Emerging Church and the Holy Spirit [3]

In the last post on this I tried to argue that we need to re-imagine our language of spiritual gifts, and used some of Lewis Hyde’s thinking on gift to consider how, in fact, any transaction that occurs in the ‘gift economy’ is actually rooted in God’s breathing into us.

When you let someone into traffic. When you hold a door open. When you pay for a stranger’s bus ticket. That feeling that somehow this is how life should be: generous, amicable, inclusive? It’s God. That’s the gift of the Spirit: taking us above the apes into humanity, into the realm of the gift. It’s not a ‘power manifestation.’ But we only need to read article’s such as this – thanks to Sanctus for the link – to see how powerful the gift is.

I want to come back to this idea of generous action later. But before I do that, I want to examine why Hyde is keen to point out that there is a further level of complexity in true gift exchange. According to him, a true gift must go ‘out of sight’ before it is received and passed on.

Two salient examples: first, we wrap presents. Why? Because at the point of giving they are invisible. To give it straight would impoverish the gift. Secondly, you cannot have a ‘gift cycle’ of two people. Connecting back to presents, don’t you just hate that thing around Christmas where you feel an obligation to give someone a card or a present simply because they gave you one? That’s not gift. It’s what we used to call at Vaux ‘Petrol Station Flowers’. Hyde notes a Hindu legend about two Brahmin women who decided to get round their alms-giving obligation by simply giving back and forth to one-another. And they ‘became a well of such bitter water that no one could drink there.’ Gift cycles need to go out beyond our sight, beyond our full understanding.

He cites a Maori hunting ritual as a good example. The bird-hunters go to the forest to catch birds. When they return, they give a portion of the caught birds to the priests, who in turn cook the birds on a sacred fire. The priests then eat some of the birds and prepare the rest into a gift which they offer back to the forest. Thus the gift of the birds goes from forest to hunter to priests to forest.

The importance of this third person in the cycle is that it breaks the ‘give and take.’ As Hyde notes, “With simple give and take, the hunters may begin to think of the forest as a place to turn a profit. But with the priests involved, the gift must leave the hunters’ sight before it returns to the woods.” The gift the priests give enters the realm of mystery: it invokes ‘the other’, that which is beyond the rational…

So a true gift disappears before we see it return to enrich us. It is part of a cycle of 3+ to ensure that there is ‘other’ involved, not selfish profit. Note any strangely trinitarian resonances? Precisely. God is three because God is gift. And in the ultimate act of giving to us, God was incarnated (disappeared into Mary’s womb), disappeared again into death before being resurrected, and disappeared again before the ‘gift of the Spirit.’

So what are we to make of pentecost in the light of this? And ‘baptism in the Spirit’? Well, ever been in love with someone for ages, but come to a particular point where you’ve had to admit it to yourself? A wonderful feeling. A release. It’s always been there, but now it’s even more there…

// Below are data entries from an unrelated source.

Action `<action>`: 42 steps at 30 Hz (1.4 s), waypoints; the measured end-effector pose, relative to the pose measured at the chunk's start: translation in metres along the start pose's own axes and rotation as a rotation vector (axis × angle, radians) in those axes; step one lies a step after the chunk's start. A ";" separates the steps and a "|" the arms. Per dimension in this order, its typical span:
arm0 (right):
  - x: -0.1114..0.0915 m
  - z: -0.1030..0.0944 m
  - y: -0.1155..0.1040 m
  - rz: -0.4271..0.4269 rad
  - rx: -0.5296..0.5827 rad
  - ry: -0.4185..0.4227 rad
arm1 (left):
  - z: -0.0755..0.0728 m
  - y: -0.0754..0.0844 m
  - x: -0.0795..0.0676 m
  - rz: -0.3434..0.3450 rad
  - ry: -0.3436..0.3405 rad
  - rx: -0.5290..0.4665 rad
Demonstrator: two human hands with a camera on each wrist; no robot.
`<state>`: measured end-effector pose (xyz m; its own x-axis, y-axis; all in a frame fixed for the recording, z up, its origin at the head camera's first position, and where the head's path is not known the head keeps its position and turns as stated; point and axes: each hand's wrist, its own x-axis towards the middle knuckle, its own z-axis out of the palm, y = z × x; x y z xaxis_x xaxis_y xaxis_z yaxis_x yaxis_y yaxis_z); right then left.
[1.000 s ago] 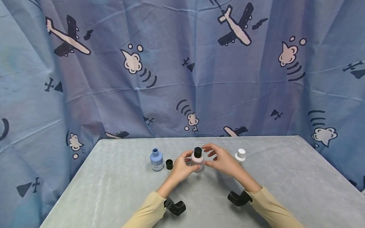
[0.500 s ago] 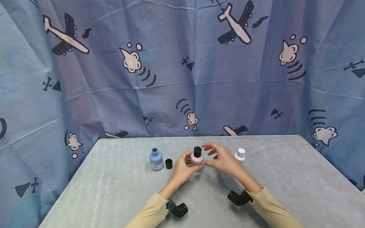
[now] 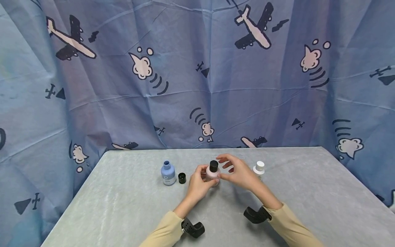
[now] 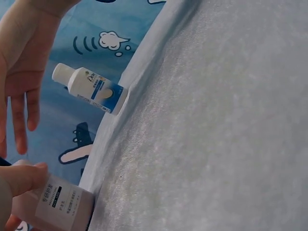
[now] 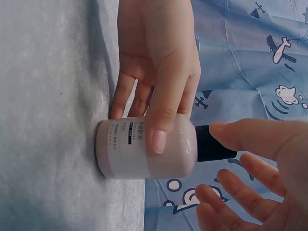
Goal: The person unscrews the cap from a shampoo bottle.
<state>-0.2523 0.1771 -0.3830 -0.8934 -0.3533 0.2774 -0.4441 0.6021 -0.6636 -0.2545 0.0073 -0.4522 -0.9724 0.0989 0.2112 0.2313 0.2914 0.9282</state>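
Observation:
A pale pink bottle (image 3: pixel 212 174) with a black cap (image 3: pixel 214 166) stands upright near the middle of the table. My left hand (image 3: pixel 197 185) grips its body from the left, the thumb lying across the front, as the right wrist view shows. On the other side, my right hand (image 3: pixel 239 173) is held with its fingers spread and loosely bent. Its thumb (image 5: pixel 231 134) overlaps the cap in the right wrist view, while the other fingers stay apart from the bottle. White print on a label (image 5: pixel 126 149) faces the person; the bottle's far side is hidden.
To the left stand an uncapped blue bottle (image 3: pixel 168 174) and a loose black cap (image 3: pixel 182 178) lying open side up. A white bottle (image 3: pixel 259 168) with a blue label stands behind the right hand. A patterned blue curtain (image 3: pixel 210 75) hangs along the table's (image 3: pixel 123 206) back edge.
The left forearm has shifted slightly to the right, its hand keeping its grip on the pink bottle. The right hand stays almost in place, fingers spread. The other bottles and loose cap stay put.

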 end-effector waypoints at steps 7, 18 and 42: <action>0.002 0.001 -0.005 0.003 -0.004 0.004 | -0.004 0.003 -0.003 0.021 0.041 0.006; 0.007 0.005 -0.010 -0.019 0.009 0.033 | -0.009 0.006 -0.007 0.056 0.086 0.035; 0.011 0.020 -0.014 -0.032 0.082 0.067 | -0.023 0.004 -0.012 0.137 0.170 0.184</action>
<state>-0.2541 0.1502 -0.3849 -0.8828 -0.3210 0.3429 -0.4675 0.5298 -0.7077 -0.2424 -0.0146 -0.4439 -0.9193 -0.0071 0.3935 0.3473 0.4556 0.8197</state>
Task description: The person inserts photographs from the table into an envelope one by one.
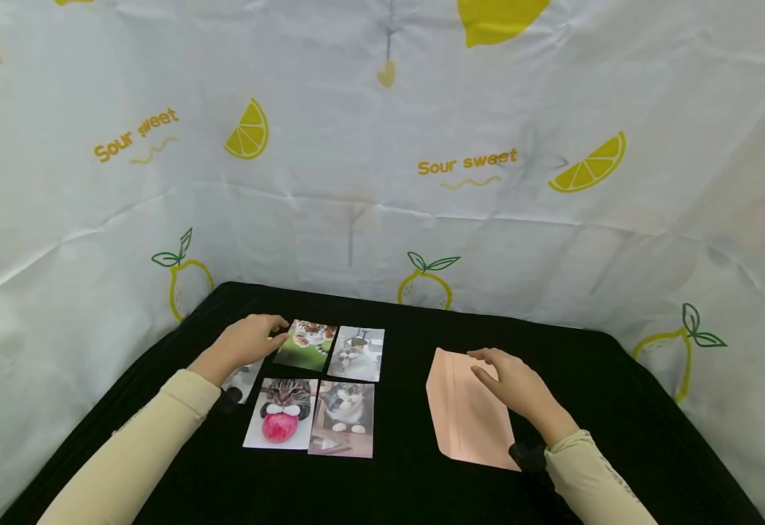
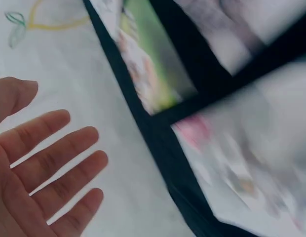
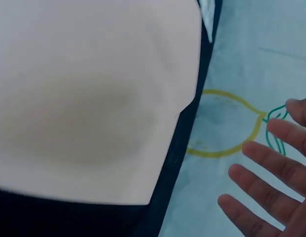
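My left hand [image 1: 246, 341] hovers with loosely spread fingers beside a tiger photo card [image 1: 305, 353], holding nothing. Beneath that wrist, another photo card [image 1: 246, 380] is partly hidden. To the right of the tiger card lies a pale cat photo card [image 1: 357, 355]. Nearer me are a tabby cat card with a pink ball [image 1: 280, 419] and a grey-and-white cat card [image 1: 343, 415]. Over the right edge of a pink envelope [image 1: 464, 408] hangs my right hand [image 1: 512, 380], empty. Its fingers [image 3: 271, 158] are spread apart in the right wrist view.
A black cloth [image 1: 402, 488] covers the table. White curtains [image 1: 329, 146] printed with lemons and "Sour sweet" lettering enclose the back and sides. Black wrist devices sit under both sleeves, the right one [image 1: 526, 458] overlapping the envelope's near corner.
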`<state>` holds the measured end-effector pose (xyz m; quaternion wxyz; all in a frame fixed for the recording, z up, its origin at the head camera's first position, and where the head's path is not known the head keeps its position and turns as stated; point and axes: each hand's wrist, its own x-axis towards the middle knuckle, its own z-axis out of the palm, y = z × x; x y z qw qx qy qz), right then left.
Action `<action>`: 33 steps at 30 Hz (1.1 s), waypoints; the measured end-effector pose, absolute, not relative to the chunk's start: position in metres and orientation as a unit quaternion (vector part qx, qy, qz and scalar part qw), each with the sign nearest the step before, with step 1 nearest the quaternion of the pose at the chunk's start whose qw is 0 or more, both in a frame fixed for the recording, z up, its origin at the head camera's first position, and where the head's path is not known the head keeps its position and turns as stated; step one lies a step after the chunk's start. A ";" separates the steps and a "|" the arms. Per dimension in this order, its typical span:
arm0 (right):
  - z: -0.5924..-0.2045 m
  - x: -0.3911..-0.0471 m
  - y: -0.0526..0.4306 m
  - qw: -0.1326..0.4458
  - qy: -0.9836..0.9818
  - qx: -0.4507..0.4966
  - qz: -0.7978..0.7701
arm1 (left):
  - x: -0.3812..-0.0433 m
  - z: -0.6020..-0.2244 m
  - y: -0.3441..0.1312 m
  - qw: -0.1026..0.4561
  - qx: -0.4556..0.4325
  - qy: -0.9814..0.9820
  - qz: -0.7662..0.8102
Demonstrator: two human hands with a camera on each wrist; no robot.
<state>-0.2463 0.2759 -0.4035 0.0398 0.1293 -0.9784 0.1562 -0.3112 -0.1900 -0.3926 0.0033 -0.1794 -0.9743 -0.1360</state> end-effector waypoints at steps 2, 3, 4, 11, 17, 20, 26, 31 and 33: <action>-0.407 -0.243 0.283 0.023 -0.978 0.133 0.160 | -0.309 -0.396 -0.207 0.002 -0.176 -0.975 -0.137; -0.409 -0.242 0.286 0.011 -0.977 0.135 0.163 | -0.308 -0.397 -0.215 0.002 -0.174 -0.975 -0.136; -0.411 -0.241 0.288 -0.002 -0.976 0.141 0.167 | -0.307 -0.399 -0.223 0.002 -0.173 -0.976 -0.134; -0.427 -0.236 0.302 -0.112 -0.960 0.163 0.197 | -0.302 -0.416 -0.271 -0.028 -0.186 -0.976 -0.112; -0.439 -0.232 0.309 -0.146 -0.952 0.171 0.209 | -0.298 -0.434 -0.288 -0.090 -0.187 -0.970 -0.125; -0.442 -0.231 0.310 -0.151 -0.951 0.163 0.216 | -0.298 -0.439 -0.287 -0.114 -0.194 -0.964 -0.142; -0.445 -0.228 0.310 -0.156 -0.950 0.156 0.220 | -0.300 -0.444 -0.284 -0.130 -0.217 -0.956 -0.147; -0.446 -0.228 0.309 -0.153 -0.951 0.157 0.218 | -0.301 -0.447 -0.286 -0.139 -0.217 -0.956 -0.142; -0.446 -0.228 0.309 -0.154 -0.952 0.153 0.216 | -0.301 -0.448 -0.285 -0.141 -0.215 -0.955 -0.145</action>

In the next post I want to look further at the trinitarian aspect of gift, and connect it a little more practically to our communal practice. But to conclude thus far: be generous. It’s godly. Not just praying or healing or speaking. Widen your gift circle and see how life-affirming it is. Practice enough random acts of kindness, and one will eventually come back to you. From out of sight. From where you didn’t expect it. Out of silence. Out of advent. A gift from the East.


Comments

5 responses to “Emerging Church and the Holy Spirit [3]”

  1. It would be good for a biblical link between gift and fruit to be re-established. The notion of gift has been harnessed by CPR in a way that can be liberating or used to for dominant purpose. I believe that the truly Christian expression of gift in the broad Christian spiritual context is the nature of the giver expressed in fruitful praxis. When the gift is the embodiment of the giver’s own substance then the receiver has the potential to bear fruit which is the substance of the giver. Through receiving the gift and growing in the subsance of it the fruit should become that much more accessible. No more keeping the gift to oneself but the sharing of gift among those who will not receive and use and much as those who will. I believe this has something to say in relation to your musing. Martin 🙂

  2. It would be good for you to have a look at the blog on incarnational on philmeadows.blogspot.com too.

  3. i like the idea of this post, its so preciously simple, yet incredibly important. you know, as i read this post, i thought of the movie ‘Pay It Forward’; its hollywood, yes, but i think it does a good job of illustrating what you are saying about gift. to be honest, i haven’t seen that movie in ages, but i think i am going to have to find it and watch it again, to see what it is to pass the gift on.

  4. I must look that film up… thanks, been meaning to see it for a while.

  5. Nausicaa is another example. Great manga cartoon if u likey that sorta thingy.